• _Your objective_
Reproduce the entries exactly.

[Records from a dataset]
..........

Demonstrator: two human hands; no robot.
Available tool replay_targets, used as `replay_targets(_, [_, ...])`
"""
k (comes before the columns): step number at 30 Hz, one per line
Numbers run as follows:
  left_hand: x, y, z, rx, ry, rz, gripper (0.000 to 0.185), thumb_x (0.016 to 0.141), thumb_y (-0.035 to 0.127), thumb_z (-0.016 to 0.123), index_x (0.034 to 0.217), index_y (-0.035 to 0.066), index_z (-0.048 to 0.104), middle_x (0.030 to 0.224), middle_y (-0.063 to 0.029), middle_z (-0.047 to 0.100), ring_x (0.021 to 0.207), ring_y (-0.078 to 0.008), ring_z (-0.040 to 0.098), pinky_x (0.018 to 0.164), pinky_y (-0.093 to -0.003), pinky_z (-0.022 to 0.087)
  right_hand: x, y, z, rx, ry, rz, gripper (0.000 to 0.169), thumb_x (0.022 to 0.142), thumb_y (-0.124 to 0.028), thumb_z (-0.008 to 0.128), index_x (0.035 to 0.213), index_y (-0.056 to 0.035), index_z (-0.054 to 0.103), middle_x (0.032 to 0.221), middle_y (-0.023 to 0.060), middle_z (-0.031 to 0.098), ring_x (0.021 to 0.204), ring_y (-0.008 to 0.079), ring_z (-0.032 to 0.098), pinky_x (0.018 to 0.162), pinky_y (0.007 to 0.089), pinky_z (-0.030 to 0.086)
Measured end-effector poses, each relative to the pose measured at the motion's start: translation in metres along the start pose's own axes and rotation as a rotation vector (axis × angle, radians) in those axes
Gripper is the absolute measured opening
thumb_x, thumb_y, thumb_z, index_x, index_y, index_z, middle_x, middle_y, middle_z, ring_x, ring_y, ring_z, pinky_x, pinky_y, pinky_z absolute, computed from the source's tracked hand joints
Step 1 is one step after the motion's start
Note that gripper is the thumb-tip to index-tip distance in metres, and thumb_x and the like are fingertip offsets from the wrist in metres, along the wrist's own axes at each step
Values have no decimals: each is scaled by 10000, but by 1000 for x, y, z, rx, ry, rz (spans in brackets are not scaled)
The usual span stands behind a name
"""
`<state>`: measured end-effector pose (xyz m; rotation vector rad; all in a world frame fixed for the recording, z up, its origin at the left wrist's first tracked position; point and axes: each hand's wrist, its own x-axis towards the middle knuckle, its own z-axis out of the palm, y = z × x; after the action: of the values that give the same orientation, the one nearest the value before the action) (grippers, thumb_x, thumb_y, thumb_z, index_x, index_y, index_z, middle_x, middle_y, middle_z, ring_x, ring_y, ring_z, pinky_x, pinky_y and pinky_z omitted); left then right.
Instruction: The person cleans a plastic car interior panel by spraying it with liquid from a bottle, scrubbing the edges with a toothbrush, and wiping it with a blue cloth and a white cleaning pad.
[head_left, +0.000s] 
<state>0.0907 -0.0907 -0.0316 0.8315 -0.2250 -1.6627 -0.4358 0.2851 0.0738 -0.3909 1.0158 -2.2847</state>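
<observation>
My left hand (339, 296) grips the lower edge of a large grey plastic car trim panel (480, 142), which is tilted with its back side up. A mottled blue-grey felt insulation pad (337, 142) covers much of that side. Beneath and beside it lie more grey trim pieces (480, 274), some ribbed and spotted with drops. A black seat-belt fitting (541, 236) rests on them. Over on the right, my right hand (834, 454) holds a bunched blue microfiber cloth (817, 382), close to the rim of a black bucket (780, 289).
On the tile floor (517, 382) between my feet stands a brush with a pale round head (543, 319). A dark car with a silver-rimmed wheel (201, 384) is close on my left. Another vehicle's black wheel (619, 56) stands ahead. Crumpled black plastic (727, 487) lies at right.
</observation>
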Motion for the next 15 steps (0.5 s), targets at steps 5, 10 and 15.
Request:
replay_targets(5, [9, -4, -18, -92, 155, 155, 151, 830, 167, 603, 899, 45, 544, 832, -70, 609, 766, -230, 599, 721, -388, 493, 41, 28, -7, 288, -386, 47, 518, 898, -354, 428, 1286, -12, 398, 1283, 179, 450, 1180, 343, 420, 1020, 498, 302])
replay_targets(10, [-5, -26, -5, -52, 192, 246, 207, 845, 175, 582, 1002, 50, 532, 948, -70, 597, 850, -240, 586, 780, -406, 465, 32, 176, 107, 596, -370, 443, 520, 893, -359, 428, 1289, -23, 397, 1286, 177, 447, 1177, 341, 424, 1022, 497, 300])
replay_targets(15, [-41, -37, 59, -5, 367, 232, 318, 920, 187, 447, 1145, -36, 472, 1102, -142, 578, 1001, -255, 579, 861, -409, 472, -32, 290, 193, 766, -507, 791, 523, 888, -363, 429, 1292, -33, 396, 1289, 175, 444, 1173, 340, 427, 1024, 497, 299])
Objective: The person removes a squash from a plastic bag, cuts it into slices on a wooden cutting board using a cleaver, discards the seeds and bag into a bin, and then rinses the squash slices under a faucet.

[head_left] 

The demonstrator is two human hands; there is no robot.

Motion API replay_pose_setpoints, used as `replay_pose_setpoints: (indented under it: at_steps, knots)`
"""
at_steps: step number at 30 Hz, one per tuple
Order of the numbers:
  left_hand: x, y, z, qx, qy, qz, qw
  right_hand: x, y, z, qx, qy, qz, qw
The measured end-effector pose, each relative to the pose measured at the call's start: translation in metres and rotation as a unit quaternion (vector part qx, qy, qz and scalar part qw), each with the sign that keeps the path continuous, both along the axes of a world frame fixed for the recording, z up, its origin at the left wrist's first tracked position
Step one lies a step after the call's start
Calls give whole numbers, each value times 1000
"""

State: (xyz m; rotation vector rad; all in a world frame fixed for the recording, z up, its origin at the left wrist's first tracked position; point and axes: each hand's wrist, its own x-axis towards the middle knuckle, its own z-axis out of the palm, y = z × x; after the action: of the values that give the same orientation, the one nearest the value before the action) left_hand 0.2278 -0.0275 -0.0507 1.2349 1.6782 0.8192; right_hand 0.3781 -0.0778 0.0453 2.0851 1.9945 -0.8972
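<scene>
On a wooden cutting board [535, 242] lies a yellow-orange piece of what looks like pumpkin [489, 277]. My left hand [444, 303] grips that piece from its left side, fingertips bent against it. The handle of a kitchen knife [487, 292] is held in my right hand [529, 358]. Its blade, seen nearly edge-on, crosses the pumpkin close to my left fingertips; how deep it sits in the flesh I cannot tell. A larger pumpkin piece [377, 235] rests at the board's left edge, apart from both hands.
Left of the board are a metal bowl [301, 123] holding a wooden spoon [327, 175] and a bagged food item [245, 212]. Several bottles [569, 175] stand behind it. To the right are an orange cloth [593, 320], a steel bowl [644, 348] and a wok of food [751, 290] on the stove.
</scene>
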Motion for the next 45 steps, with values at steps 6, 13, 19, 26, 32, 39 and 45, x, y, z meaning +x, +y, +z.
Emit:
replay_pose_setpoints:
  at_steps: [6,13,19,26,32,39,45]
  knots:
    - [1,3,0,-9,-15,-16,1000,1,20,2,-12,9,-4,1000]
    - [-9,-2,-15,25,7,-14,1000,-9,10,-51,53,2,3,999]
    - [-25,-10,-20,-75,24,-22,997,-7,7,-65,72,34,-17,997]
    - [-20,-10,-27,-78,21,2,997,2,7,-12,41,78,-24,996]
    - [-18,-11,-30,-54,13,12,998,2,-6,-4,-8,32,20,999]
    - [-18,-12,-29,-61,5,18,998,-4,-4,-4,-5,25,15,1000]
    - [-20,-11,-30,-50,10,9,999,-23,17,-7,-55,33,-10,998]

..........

• _Your response_
Demonstrator: two human hands; no robot.
Available tool replay_targets, used as `replay_targets(_, [_, ...])`
"""
k (comes before the columns): step number at 30 Hz, one per line
Numbers run as follows:
  left_hand: x, y, z, rx, ry, rz, gripper (0.000 to 0.185), thumb_x (0.016 to 0.141), thumb_y (-0.035 to 0.127), thumb_z (-0.016 to 0.123), index_x (0.034 to 0.217), index_y (-0.035 to 0.066), index_z (-0.048 to 0.104), middle_x (0.030 to 0.224), middle_y (-0.063 to 0.029), middle_z (-0.047 to 0.100), ring_x (0.021 to 0.207), ring_y (-0.078 to 0.008), ring_z (-0.040 to 0.098), pinky_x (0.018 to 0.164), pinky_y (-0.093 to -0.003), pinky_z (-0.022 to 0.087)
  right_hand: x, y, z, rx, ry, rz, gripper (0.000 to 0.169), thumb_x (0.022 to 0.142), thumb_y (-0.124 to 0.028), thumb_z (-0.008 to 0.128), index_x (0.035 to 0.213), index_y (-0.056 to 0.035), index_z (-0.054 to 0.103), middle_x (0.032 to 0.221), middle_y (-0.023 to 0.060), middle_z (-0.031 to 0.098), ring_x (0.021 to 0.204), ring_y (-0.008 to 0.079), ring_z (-0.032 to 0.098), pinky_x (0.018 to 0.162), pinky_y (0.007 to 0.089), pinky_z (-0.030 to 0.086)
Measured end-effector poses, each relative to the pose measured at the motion's start: translation in metres along the start pose's own axes and rotation as a rotation vector (axis × angle, radians) in those axes
Gripper is the absolute measured opening
thumb_x, thumb_y, thumb_z, index_x, index_y, index_z, middle_x, middle_y, middle_z, ring_x, ring_y, ring_z, pinky_x, pinky_y, pinky_z absolute, computed from the source's tracked hand joints
Step 1 is one step after the motion's start
Note that gripper is the thumb-tip to index-tip distance in metres, and thumb_x and the like are fingertip offsets from the wrist in metres, along the wrist's own axes at each step
Values have no decimals: each is scaled by 10000, but by 1000 for x, y, z, rx, ry, rz (spans in brackets are not scaled)
The usual span stands behind a name
"""
`<state>`: measured end-effector pose (xyz m; rotation vector rad; all in a world frame fixed for the recording, z up, its origin at the left wrist's first tracked position; point and axes: each hand's wrist, its own x-axis towards the middle knuckle, its own z-axis out of the palm, y = z × x; after the action: of the values that give the same orientation, the one nearest the value before the action) (grippers, thumb_x, thumb_y, thumb_z, index_x, index_y, index_z, middle_x, middle_y, middle_z, ring_x, ring_y, ring_z, pinky_x, pinky_y and pinky_z omitted); left then right.
Instruction: The person cleans a plastic car interior panel by spraying it with liquid from a bottle, scrubbing the edges with a toothbrush, and wiping it with a blue cloth and a white cleaning pad.
[head_left, +0.000s] 
<state>0.0907 -0.0907 -0.0316 0.8315 -0.2250 -1.6627 -0.4358 0.2851 0.0738 -0.3909 1.0158 -2.2847</state>
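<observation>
My left hand (339, 296) grips the lower edge of a large grey plastic car trim panel (480, 142), which is tilted with its back side up. A mottled blue-grey felt insulation pad (337, 142) covers much of that side. Beneath and beside it lie more grey trim pieces (480, 274), some ribbed and spotted with drops. A black seat-belt fitting (541, 236) rests on them. Over on the right, my right hand (834, 454) holds a bunched blue microfiber cloth (817, 382), close to the rim of a black bucket (780, 289).
On the tile floor (517, 382) between my feet stands a brush with a pale round head (543, 319). A dark car with a silver-rimmed wheel (201, 384) is close on my left. Another vehicle's black wheel (619, 56) stands ahead. Crumpled black plastic (727, 487) lies at right.
</observation>
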Motion for the next 15 steps (0.5 s), targets at steps 5, 10 and 15.
Request:
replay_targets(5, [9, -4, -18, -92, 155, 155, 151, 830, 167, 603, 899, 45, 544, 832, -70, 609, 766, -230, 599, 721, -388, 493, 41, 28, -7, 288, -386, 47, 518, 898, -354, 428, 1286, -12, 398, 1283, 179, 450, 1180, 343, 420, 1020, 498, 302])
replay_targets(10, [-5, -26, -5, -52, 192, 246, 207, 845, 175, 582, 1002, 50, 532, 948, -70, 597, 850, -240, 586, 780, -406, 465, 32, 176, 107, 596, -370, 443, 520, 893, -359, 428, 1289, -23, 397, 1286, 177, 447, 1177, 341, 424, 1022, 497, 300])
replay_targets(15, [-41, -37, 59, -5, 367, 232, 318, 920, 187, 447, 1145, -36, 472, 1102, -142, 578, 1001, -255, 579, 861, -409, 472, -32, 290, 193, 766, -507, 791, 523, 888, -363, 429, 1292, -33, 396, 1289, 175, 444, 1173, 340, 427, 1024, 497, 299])
Objective: The person removes a squash from a plastic bag, cuts it into slices on a wooden cutting board using a cleaver, discards the seeds and bag into a bin, and then rinses the squash slices under a faucet.

[head_left] 

The demonstrator is two human hands; there is no robot.

Motion API replay_pose_setpoints, used as `replay_pose_setpoints: (indented under it: at_steps, knots)`
"""
at_steps: step number at 30 Hz, one per tuple
Order of the numbers:
  left_hand: x, y, z, qx, qy, qz, qw
  right_hand: x, y, z, qx, qy, qz, qw
The measured end-effector pose, each relative to the pose measured at the call's start: translation in metres and rotation as a unit quaternion (vector part qx, qy, qz and scalar part qw), each with the sign that keeps the path continuous, both along the axes of a world frame fixed for the recording, z up, its origin at the left wrist's first tracked position
Step one lies a step after the call's start
Calls give whole numbers, each value times 1000
"""

State: (xyz m; rotation vector rad; all in a world frame fixed for the recording, z up, its origin at the left wrist's first tracked position; point and axes: each hand's wrist, its own x-axis towards the middle knuckle, its own z-axis out of the palm, y = z × x; after the action: of the values that give the same orientation, the one nearest the value before the action) left_hand 0.2278 -0.0275 -0.0507 1.2349 1.6782 0.8192; right_hand 0.3781 -0.0778 0.0453 2.0851 1.9945 -0.8972
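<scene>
On a wooden cutting board [535, 242] lies a yellow-orange piece of what looks like pumpkin [489, 277]. My left hand [444, 303] grips that piece from its left side, fingertips bent against it. The handle of a kitchen knife [487, 292] is held in my right hand [529, 358]. Its blade, seen nearly edge-on, crosses the pumpkin close to my left fingertips; how deep it sits in the flesh I cannot tell. A larger pumpkin piece [377, 235] rests at the board's left edge, apart from both hands.
Left of the board are a metal bowl [301, 123] holding a wooden spoon [327, 175] and a bagged food item [245, 212]. Several bottles [569, 175] stand behind it. To the right are an orange cloth [593, 320], a steel bowl [644, 348] and a wok of food [751, 290] on the stove.
</scene>
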Motion for the next 45 steps, with values at steps 6, 13, 19, 26, 32, 39 and 45, x, y, z meaning +x, +y, +z.
Emit:
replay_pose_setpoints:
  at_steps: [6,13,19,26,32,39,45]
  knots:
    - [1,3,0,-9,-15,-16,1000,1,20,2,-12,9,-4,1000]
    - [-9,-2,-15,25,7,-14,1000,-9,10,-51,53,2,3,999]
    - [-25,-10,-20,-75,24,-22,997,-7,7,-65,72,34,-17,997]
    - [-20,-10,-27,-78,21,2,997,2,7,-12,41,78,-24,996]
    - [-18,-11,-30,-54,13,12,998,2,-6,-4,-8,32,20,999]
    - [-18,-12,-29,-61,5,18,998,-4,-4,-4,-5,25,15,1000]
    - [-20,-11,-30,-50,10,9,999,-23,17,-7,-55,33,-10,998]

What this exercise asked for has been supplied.